The present study demonstrated that preconditioned hypoxia and normoxia-preconditioned MSC secretomes could increase IL-10 secretion from PBMCs. Furthermore, stimulation with preconditioned secretomes from both hESC-MSCs and BM-MSCs increases IL-10 secretion from PBMCs. However, the strongest IL-10 secretion from PBMCs could be detected after stimulation by hESC-MSCs secretomes. On the other hand, hypoxia secretomes reduced IL-10 secretion from PBMCs more than those collected under normoxia. Other studies reported that the trophic effect of preconditioned MSCs increased in hypoxi[12,13,31]. In 2014, Chen and colleagues[39] revealed that BM-MSC secretomes, collected after hypoxia conditioning, could considerably augment keratinocyte and fibroblast proliferation. However, normal O2 concentration had minor chemo-attractive and mitogenic effects on these cells.
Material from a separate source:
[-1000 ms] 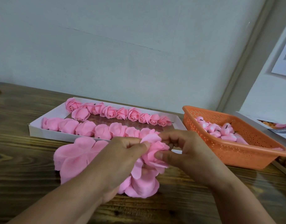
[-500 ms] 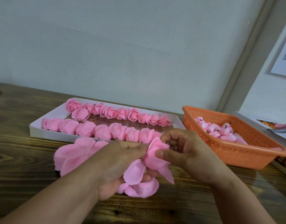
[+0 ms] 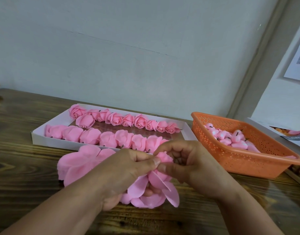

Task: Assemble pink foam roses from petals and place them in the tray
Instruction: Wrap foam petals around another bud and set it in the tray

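Wooden table against pale grey wall

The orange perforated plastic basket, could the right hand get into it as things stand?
Probably yes: the orange perforated plastic basket sits open-topped just beside the right hand, nothing between, though that hand pinches the pink foam rose.

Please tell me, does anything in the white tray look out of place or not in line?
Yes. In the tray, one rose near the left end of the back row sits in front of the line, in the gap between the two rows, partly overlapping its neighbours. The front row looks even.
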`<state>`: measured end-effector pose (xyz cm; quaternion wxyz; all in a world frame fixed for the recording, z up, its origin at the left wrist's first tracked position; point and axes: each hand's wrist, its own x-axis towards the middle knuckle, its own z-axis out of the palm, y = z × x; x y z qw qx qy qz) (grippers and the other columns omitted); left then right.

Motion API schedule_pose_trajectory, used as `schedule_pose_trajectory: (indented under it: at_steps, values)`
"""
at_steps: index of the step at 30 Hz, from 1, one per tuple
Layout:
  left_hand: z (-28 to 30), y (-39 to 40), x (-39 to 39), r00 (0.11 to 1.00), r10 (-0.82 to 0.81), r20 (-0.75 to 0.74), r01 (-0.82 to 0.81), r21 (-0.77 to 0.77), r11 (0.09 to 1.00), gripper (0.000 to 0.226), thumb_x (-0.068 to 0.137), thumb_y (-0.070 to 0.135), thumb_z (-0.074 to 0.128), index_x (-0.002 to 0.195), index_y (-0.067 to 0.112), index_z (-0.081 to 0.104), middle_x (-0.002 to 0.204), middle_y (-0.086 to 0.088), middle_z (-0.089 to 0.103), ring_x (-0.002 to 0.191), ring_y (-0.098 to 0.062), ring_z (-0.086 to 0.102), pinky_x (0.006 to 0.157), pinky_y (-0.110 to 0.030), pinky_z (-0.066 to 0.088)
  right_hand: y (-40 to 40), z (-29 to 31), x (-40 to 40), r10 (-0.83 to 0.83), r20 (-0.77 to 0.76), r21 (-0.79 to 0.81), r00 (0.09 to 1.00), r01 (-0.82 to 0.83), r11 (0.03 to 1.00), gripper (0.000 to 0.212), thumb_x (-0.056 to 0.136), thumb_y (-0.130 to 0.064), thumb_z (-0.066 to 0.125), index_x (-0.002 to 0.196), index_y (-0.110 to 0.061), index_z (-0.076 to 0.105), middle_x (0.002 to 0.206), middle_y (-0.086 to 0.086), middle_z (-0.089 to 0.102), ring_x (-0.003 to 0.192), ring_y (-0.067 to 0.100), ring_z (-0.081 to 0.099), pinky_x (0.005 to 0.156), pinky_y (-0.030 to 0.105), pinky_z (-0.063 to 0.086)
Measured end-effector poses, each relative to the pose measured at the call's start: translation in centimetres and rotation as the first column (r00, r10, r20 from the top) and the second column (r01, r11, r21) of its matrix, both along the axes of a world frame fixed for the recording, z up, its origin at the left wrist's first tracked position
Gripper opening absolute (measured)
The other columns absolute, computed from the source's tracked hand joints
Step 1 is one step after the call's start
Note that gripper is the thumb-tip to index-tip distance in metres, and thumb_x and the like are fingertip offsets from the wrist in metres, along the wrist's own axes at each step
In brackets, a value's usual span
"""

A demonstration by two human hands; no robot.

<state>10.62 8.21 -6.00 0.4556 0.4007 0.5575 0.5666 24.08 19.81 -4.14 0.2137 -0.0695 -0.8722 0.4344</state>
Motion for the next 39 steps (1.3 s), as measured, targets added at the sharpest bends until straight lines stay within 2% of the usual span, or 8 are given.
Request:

Immune-modulatory effects of MSCs under hypoxia conditions have been less studied. Our results suggest that hypoxia induces MSCs to produce less immune-modulatory factors, but more inflammatory molecules. Hypoxia may increase the expression level of inflammatory cytokines such as tumor necrosis α and IL-1β in MSCs[40]. Therefore, the reduction of the MSCs immune-modulatory effects may cause by an increase in the expression of inflammatory cytokines. Proteomics analysis of hESC-MSC secretome helps to identify unknown factors that modulate the immune responses. Hypoxia-inducible factor (HIF) is the main regulator of the hypoxic condition, and when MSCs are exposed to hypoxia, this factor increases stemness features of cells and reduces cellular aging[41]. Nevertheless, the relationship between immune-modulatory properties of MSCs and activation of HIF remains unknown, but in hypoxia, several cells in the immune system improve their features by increasing the expression of HIF[42]. In conclusion, similar studies using in vivo models would help to clarify the function of MSC secretome under different hypoxia and normoxia conditions.